__INSTRUCTIONS FOR THE TASK__: How many lines in the material contain the string "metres"? Only the number is wanted.

__EXERCISE DATA__:
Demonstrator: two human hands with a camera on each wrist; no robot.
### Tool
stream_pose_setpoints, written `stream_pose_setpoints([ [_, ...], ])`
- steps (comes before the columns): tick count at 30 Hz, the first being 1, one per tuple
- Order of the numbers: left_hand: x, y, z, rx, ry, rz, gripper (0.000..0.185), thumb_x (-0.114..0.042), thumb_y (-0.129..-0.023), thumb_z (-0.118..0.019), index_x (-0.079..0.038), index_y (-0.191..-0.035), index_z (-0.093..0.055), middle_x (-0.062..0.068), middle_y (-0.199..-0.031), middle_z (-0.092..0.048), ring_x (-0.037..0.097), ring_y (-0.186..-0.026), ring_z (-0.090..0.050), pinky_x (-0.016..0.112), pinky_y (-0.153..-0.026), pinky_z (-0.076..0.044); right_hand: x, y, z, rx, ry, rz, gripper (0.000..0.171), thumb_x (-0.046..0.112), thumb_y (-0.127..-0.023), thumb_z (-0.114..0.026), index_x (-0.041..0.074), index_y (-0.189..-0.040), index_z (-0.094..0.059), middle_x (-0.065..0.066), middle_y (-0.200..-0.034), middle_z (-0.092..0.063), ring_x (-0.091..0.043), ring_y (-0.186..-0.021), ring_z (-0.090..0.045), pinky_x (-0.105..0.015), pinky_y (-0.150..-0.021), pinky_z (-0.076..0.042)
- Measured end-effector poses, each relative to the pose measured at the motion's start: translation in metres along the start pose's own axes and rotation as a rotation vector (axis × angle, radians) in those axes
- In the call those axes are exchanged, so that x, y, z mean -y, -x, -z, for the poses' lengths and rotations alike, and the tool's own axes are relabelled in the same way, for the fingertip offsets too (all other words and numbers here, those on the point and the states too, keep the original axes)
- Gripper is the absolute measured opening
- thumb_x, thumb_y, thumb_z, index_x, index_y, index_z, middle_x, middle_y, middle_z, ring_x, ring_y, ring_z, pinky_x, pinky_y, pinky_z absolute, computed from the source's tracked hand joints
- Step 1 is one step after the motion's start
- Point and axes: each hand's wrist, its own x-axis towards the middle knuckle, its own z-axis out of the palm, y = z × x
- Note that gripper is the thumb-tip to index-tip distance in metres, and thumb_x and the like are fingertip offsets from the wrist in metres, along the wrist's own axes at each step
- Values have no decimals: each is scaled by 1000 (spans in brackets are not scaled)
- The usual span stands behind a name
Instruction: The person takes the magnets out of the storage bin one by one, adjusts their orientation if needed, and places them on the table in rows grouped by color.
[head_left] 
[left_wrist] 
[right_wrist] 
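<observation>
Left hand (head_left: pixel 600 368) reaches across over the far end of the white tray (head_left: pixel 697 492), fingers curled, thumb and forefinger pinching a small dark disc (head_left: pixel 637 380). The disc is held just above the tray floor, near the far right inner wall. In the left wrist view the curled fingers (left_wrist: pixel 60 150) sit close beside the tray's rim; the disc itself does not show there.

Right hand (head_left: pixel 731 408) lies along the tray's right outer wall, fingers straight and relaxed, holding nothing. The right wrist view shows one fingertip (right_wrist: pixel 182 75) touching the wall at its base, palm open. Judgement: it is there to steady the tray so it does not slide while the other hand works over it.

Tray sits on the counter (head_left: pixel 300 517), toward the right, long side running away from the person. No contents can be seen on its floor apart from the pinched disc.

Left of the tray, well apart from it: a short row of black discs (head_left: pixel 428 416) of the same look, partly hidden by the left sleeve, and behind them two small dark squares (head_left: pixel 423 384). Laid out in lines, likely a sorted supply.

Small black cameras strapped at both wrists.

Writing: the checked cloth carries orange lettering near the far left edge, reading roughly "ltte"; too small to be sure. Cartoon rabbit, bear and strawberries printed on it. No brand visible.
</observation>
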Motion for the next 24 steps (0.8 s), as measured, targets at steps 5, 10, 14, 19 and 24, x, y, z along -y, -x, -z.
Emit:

__SOLUTION BELOW__: 2